Tentu saya merasakah bagaimana sedihnya sang Ayah saat ini. Orang yang dibanggakan dan sebagai penerus bisnis dan legacy keluarga harus berpulang lebih dulu. Di usia muda, 42 tahun.
Akhirnya saya ketemu Yaser Arafat sekitar tahun 2018-an. Ketika itu mulai belajar golf. Yaser sudah belajar duluan dan aktif di Golf Club.
Dalam beberapa turnamen golf internal, Yaser sering menertawakan saya. Karena pada turnamen pertama itu, saya masuk kategori pukulan terbanyak. Tidak berprestasi sama sekali. Saya dikasih hadiah ayam hidup. Kemudian ikut turnamen lagi. Kedua kali. Pukulan terbanyak lagi. Hadiahnya ini yang bikin ngakak; Obat Kuat..hehehe...

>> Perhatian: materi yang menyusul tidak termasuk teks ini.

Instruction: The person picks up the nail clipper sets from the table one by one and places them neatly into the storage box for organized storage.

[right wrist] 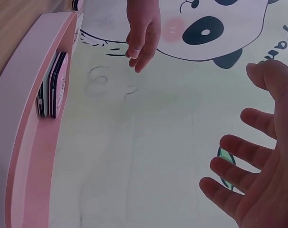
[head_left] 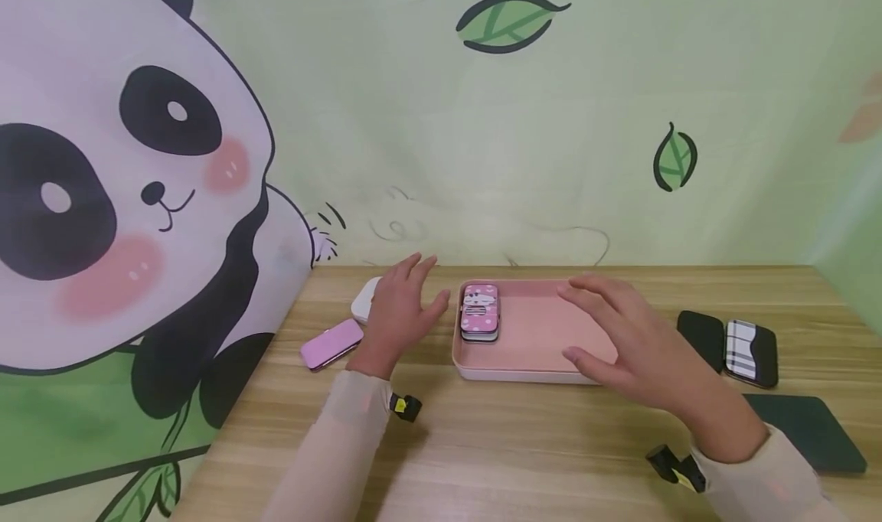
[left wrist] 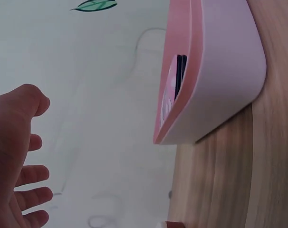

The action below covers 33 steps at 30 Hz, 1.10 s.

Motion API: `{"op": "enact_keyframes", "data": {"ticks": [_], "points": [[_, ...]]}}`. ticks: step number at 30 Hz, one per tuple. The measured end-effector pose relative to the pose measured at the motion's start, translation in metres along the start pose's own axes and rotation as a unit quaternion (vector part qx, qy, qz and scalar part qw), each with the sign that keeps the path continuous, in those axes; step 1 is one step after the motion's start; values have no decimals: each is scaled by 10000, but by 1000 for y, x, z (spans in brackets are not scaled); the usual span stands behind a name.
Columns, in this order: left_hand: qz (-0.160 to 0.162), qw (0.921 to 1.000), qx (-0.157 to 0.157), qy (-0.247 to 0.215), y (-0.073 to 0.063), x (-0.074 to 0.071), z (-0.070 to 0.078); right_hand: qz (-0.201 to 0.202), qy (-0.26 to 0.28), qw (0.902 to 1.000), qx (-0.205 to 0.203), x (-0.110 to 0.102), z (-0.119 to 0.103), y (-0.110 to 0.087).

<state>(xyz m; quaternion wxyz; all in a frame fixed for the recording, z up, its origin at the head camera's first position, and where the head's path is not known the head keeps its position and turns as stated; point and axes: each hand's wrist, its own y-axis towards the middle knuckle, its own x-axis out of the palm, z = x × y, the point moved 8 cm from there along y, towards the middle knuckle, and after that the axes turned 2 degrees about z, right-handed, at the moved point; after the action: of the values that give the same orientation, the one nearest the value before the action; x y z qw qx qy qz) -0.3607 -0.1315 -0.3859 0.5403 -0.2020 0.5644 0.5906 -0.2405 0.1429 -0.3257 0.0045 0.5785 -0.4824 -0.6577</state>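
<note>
My left hand [head_left: 400, 317] hovers left of a shallow pink tray [head_left: 530, 327], its fingers spread and nothing in them. Over the tray's right end is my right hand [head_left: 637, 347], also empty, with thumb and fingers apart. A small pink case [head_left: 478, 300] with a cartoon animal and white dots lies in the tray's left end. In the right wrist view, the pink case [right wrist: 60, 85] shows dark edges in stacked layers. Both hands appear raised above the tabletop, apart from the tray's walls.
A plain pink case [head_left: 332, 344] and a white rounded object [head_left: 363, 301], partly hidden by the left hand, lie left of the tray. To the right are an opened black case [head_left: 761, 353] with a plaid pocket and a dark green flat pad [head_left: 806, 430]. A panda-print cloth hangs behind.
</note>
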Motion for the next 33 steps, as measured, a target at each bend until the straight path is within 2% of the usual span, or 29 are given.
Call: {"op": "enact_keyframes", "data": {"ticks": [9, 18, 25, 33], "points": [[-272, 9990, -320, 153, 1, 11, -22, 6, 35, 10000, -93, 4, -2, -2], [-335, 9969, -683, -195, 2, 12, -49, -20, 42, 9999, -121, 7, -1, 0], [-449, 9949, -884, -156, 2, 12, -58, -296, 74, 9994, -152, 15, -2, 1], [-486, 9933, -1034, -159, 1, 17, -66, -430, 166, 9988, -154, 20, -7, 1]]}}
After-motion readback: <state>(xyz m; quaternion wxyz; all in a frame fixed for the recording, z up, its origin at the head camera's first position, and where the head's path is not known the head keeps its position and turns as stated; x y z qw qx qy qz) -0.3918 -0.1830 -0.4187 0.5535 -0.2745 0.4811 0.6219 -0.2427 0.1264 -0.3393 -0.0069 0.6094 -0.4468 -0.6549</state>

Jadi, setiap ketemu almarhum selalu menyapa dengan ketawa. "Bagaimana saudara, dapat obat kuat.." sapa almarhum.
Dari situ saya bertekad, cukup dua turnamen saja pukulan terbanyak. Selanjutnya, tidak lagi. Jangan sampai dapat obat kuat lagi.
Pertemuan-pertemuan pun itu berlanjut hingga kerap ngopi bareng. Salah satunya di kafe-nya milik H Bambang di Inpres 1, Balikpapan; Bams Kafe. Sampai tengah malam pula.
Dari situ saya tahu, bahwa selain sebagai pengusaha, Yaser Arafat juga paham perkembangan ekonomi makro. Sangat pas dengan posisinya saat itu sebagai Ketua Kadin Balikpapan.
Bicara soal agama, jangan ditanya. Yaser santri dan lulusan timur tengah. Banyak teman sejawatnya memanggilnya dengan sapaan "ustaz".
Pemahaman Yaser soal agama di atas rata-rata. Penyematan kata "ustaz" pas sekali. Bahkan ia pernah bercerita aktivitasnya sebagai ceramah dan mengisi khutbah Jumat.
Satu lagi kata-kata bijak yang sering disampaikan Yaser Arafat ketika ngobrol itu. "Ingat bradeerr, keringatmu tidak akan membohongi hasil". Usahamu akan sejalan dengan hasilnya. Cepat atau lambat. Kira-kira begitu.
Yaser adalah penganut teori Tabur Tuai. Apa yang ditabur, itu yang akan dipanen. Semoga, kebaikan yang telah ditabur Bradeerr Yaser akan melancarkan jalannya. Ibadahnya diterima.
Saat mendapat kabar meninggalnya Yaser, Rabu pagi, saya langsung chat H Bambang Prasetyo. Karena saya pikir H Bambang di luar keluarga yang dekat dengan almarhum. Tapi dijawab singkat sekali.
Kamis sore hari ini, Pakde Bambang menghubungi saya. Dia berkali-kali menangis di ujung telepon itu. Ia bercerita, menemani Yaser hingga nafas terakhir. Lewat tengah malam menjelang Rabu dinihari. Ia mengaku sudah banyak dihubungi orang yang menanyakan soal Yaser Arafat.
"Sebetulnya saya sudah tidak bisa berkata-kata, tapi karena Om Devi akrab juga dengan Yaser, jadi saya berani cerita," kata Bambang. "Setiap dengar namanya, saya enggak tahan," katanya. Menangis lagi.
Sebenarnya Yaser Arafat sudah merasakan sakit sekitar 1,5 tahun lalu. Tapi mulai parah sekitar 6 bulan lalu.
Ia bolak-balik berobat ke Singapura dan Penang, Malaysia. Tapi, Bambang bercerita, 3 bulan lalu diamanahi Yaser untuk tidak menceritakan penyakitnya kepada siapa pun. Jadi, saya pun tidak akan menuliskannya.